How I Used Hindsight to Build an Unforgiving Accountability Agent

#python #ai #machinelearning

"Did it seriously just remember that?" My teammate stared at the screen as AXIOM cited an excuse from three days ago — without us feeding it any chat history. That's when we knew Hindsight was doing something different from RAG.

What We Built

AXIOM is a personal discipline agent for engineering students. It's not a to-do list or a reminder app. It's an AI that holds you accountable across days and sessions — because it actually remembers what you said yesterday, last week, and the week before that.

Every session starts with a structured check-in: did you work on your capstone project? Did you go to the gym? Did you complete your coursework? You answer honestly. AXIOM scores you out of 1000, updates a 30-day activity heatmap, and stores everything into Hindsight — a persistent memory layer built specifically for AI agents. Tomorrow, when you open it again, it knows exactly what you did and what you avoided.

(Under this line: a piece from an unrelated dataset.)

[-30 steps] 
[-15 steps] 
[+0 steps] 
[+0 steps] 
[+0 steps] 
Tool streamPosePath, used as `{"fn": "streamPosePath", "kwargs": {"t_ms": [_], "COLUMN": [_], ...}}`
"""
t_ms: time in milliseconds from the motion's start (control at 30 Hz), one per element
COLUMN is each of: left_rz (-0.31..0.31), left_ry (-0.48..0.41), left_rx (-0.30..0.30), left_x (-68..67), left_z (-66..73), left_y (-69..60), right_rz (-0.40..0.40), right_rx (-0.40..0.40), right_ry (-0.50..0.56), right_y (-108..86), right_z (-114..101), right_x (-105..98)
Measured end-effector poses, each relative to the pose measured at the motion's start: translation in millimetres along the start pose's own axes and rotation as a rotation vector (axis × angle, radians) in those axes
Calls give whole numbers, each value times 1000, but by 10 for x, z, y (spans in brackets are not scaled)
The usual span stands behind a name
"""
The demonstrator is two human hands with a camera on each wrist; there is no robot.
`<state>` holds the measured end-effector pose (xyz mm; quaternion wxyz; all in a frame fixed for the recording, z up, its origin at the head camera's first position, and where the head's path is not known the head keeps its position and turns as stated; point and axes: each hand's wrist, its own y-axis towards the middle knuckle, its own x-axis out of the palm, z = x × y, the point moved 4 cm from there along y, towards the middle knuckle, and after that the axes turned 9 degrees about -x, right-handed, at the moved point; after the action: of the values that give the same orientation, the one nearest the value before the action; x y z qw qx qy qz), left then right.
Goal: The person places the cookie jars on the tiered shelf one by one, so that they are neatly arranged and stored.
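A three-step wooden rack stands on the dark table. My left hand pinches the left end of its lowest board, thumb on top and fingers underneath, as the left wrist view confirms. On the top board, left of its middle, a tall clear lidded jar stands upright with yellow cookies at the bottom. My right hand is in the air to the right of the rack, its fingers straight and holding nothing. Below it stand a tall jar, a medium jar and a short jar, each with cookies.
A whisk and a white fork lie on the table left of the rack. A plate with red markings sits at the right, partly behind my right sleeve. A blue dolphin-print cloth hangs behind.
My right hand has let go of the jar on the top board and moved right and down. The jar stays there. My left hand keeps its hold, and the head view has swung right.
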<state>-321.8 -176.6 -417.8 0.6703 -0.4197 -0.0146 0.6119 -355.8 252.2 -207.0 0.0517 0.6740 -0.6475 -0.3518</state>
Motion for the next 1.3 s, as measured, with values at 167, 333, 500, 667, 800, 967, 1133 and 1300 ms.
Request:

The stack is deliberately simple: Streamlit for the UI, Groq (Llama 3.1) for fast streaming inference, and Hindsight Cloud for per-user persistent memory. The entire application lives in a single app.py file. No database setup, no complex infrastructure. Just three APIs connected together.

The Memory Problem I Didn't Know I Had

My first version used st.session_state — a Python dictionary that lives only while the browser tab is open. It worked fine within a single session. Close the tab, come back tomorrow — the agent had no idea who you were. It gave the same generic advice every single day. That's not accountability. That's autocomplete with a friendly tone.

My second attempt was saving raw conversation text to a simple list and doing keyword search over it. This felt like progress until I actually tested it. If someone typed "I skipped the gym because I was exhausted and had a headache after the lab session," a keyword search for "gym" the next day would return it — but as a raw blob of text with zero structure. The agent would hallucinate context, misattribute timing, and occasionally reference things that had nothing to do with the current conversation.

The core problem wasn't storage. It was retrieval quality. I needed something that could answer "what excuses has this user made about gym this week?" and return structured, contextual, temporally-aware results — not raw text matches.

That's what Hindsight's agent memory system actually does. When you call retain(), it doesn't store your raw text. An LLM extracts structured facts — who said what, when, in what context, with what relationships between entities. When you call recall(), four search strategies run in parallel: semantic similarity, BM25 keyword matching, knowledge graph traversal, and temporal reasoning.